言葉を吸収する時期なので、抵抗なく呼び方を変えるには好都合なのでしょうね。



(2)お受験のタイミング

面接の際に自然に“お母さん”“お母さま”と言えるように、受験を意識し始めたところで変える家庭が多いように思います。



(3)小学校入学のタイミング

高学年にもなると思春期に入り“ママ”というのが恥ずかしくなる子もいます。特に男子は“お袋”“おかあ”など子ども自身で言い方を変えてしまうようです。

入学という節目で“お母さん”に変えておくとよいかもしれません。



(4)子どもが変えたいタイミング

筆者宅では、これを採用しています。小1の娘は、自宅では“ママ”と言うことが多いですが、学校や習い事の場では“お母さん”と呼んできます。

他の子を意識して呼び方を変えているようです。“ママ”と呼ばれなくなる日も近いなと感じますね。

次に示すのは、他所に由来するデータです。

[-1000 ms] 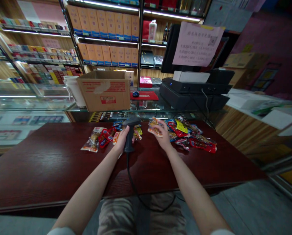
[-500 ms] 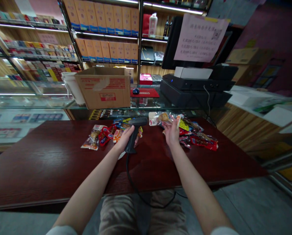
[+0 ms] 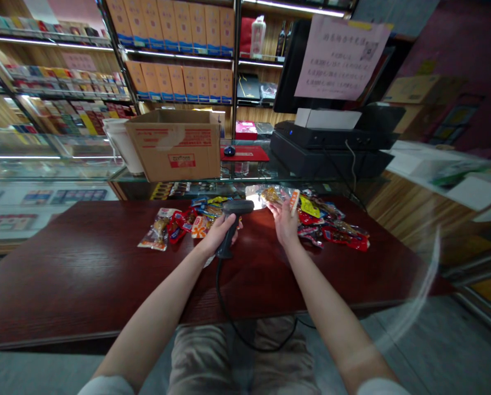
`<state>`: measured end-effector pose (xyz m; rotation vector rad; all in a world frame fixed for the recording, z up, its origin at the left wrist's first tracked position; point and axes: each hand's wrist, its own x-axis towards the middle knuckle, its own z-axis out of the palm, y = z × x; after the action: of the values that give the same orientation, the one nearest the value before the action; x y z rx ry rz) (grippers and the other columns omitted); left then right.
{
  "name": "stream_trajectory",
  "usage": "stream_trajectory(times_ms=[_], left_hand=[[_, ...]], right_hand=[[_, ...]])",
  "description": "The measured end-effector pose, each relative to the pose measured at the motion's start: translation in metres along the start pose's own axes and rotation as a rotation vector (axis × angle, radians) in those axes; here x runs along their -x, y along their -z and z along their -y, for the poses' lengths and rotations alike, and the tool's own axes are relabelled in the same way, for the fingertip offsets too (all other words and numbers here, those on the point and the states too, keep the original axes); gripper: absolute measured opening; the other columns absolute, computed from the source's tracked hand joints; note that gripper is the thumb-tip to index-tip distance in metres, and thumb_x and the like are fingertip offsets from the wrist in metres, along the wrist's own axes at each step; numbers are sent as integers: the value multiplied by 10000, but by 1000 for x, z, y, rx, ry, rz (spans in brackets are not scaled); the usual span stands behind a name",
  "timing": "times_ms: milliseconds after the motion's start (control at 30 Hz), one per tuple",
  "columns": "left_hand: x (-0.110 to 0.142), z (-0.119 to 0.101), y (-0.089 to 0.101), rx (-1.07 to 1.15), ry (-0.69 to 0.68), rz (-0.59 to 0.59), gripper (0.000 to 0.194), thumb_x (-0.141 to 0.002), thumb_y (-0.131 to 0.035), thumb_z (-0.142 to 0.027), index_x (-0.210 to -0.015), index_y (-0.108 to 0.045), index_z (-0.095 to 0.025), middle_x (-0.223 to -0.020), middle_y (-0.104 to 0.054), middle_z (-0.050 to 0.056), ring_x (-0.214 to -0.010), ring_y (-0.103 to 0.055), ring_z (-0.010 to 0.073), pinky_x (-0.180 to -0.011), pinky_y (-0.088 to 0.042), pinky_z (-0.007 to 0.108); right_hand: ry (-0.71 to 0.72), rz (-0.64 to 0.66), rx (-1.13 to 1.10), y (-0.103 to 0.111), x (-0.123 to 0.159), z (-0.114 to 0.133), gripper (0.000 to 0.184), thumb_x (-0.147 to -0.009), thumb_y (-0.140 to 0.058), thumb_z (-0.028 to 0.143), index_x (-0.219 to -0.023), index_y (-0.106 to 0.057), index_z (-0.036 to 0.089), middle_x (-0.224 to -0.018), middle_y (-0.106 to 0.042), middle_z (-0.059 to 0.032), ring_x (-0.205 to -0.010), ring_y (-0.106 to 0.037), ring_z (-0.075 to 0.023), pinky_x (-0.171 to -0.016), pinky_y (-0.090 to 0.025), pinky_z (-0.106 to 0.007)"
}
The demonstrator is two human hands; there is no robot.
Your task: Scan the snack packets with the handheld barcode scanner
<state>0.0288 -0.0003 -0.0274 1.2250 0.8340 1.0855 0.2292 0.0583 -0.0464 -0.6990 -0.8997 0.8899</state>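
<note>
My left hand [image 3: 219,235] is wrapped round the handle of a dark barcode scanner [image 3: 237,207], its head pointing right. My right hand [image 3: 285,224] grips a clear snack packet [image 3: 272,195] with brown food inside, raised over the table. Bright light falls on the packet's white left end, facing the scanner. Left of the scanner lie several snack packets: a clear one [image 3: 159,230] with a brown piece in it, and red ones [image 3: 181,224]. Beneath and right of my right hand is a heap of red and yellow snack packets [image 3: 311,208].
The dark red wooden table [image 3: 84,274] spans the front. Behind it, a cardboard box [image 3: 179,153] and a white container [image 3: 125,148] stand on a glass counter. A monitor with a paper sign [image 3: 339,60] sits above a black cash drawer [image 3: 327,156]. The scanner's cable [image 3: 224,307] hangs over the table's edge.
My right hand has turned the packet lengthwise, white end towards the scanner. The scanner has moved slightly right, and a bright light now shows on the packet.
</note>
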Motion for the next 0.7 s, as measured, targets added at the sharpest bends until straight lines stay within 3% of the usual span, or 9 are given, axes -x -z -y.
stream_trajectory(times_ms=[200,467,567,700], left_hand=[[1,-2,2,28,27,23,703,-768,-589,-806,-935,-637,-126,-486,-547,-11,-391,-459,106,-402,-327,228],[1,-3,2,14,32,-5,732,-760,-596,-812,-951,-660,-109,-481,-557,-4,-394,-462,104,-415,-344,219],[1,-4,6,5,33,-61,715,-773,-588,-808,-951,-655,-118,-487,-561,-3,-397,-476,110,-406,-351,215],[-3,-8,25,-48,-21,-231,617,-818,-597,-753,-934,-641,-149,-490,-559,-10,-397,-498,118,-397,-358,211]], right_hand=[[8,7,-43,3,-1,-2,578,-801,-688,661,-1205,-626,252,-1173,-718,-76,-924,-710,-185,-1022,-542,-483],[20,25,-26,3,-1,-4,597,-796,-702,663,-1224,-626,255,-1146,-724,-63,-991,-713,-210,-1031,-544,-503],[125,-6,148,11,-6,2,597,-805,-690,646,-1230,-639,230,-1208,-709,-93,-1064,-698,-245,-1056,-523,-501],[435,-10,556,37,-26,28,427,-876,-644,526,-1164,-689,214,-1249,-692,-126,-1192,-641,-280,-1104,-474,-493]])
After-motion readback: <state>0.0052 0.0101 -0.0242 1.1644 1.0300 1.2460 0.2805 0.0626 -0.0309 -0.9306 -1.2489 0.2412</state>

関連記事:子どもは自分のことを何と呼ぶ?「わたし」「ぼく」へのターニングポイント



▼無理やり呼び方を変えるのはNG!その理由は?

呼び方を変える際のNG対応例と、その理由をお伝えします。


小学校入学式当日、「今日からお母さんと呼んでね」と娘に話したところ「イヤだ、ママがいい」と抵抗されました。「もう小学生だから、ママと言うのは恥ずかしいよ」と説明しても聞かず。ママと言ってくるたびに「お母さんでしょ」と言い聞かせています。

この対応のどこがよくないでしょうか?

これは、子どもが納得しないまま無理に呼び方を変えさせる点にあります。子どもと相談して呼び方を決める、「この日からは“お母さん”と呼ぼう」と前もって共通認識をもっておくなど余裕をもった対応が必要でした。

また、「おうちの中ではママのままでいいよ。外ではお母さんにしてね」などのはじめのうちは臨機応変にしてもよかったと思います。

子どもを納得させるには、呼び方を変える理由の説明も必要です。ある日突然「お母さんね」と言われて子どもが動揺するのは当然ですよね。



呼び方が変わっても、親子の関係が変わらないのが一番です。

親が一方的に決めず、どうしたら良い関係が続けられるかを考えながら親子で気持ちをすり合わせながら呼び方は変えていきましょう。

あえて指摘せずに、ナチュラルに見守るというのも子どもの心の成長や葛藤が垣間見れて楽しいですよ。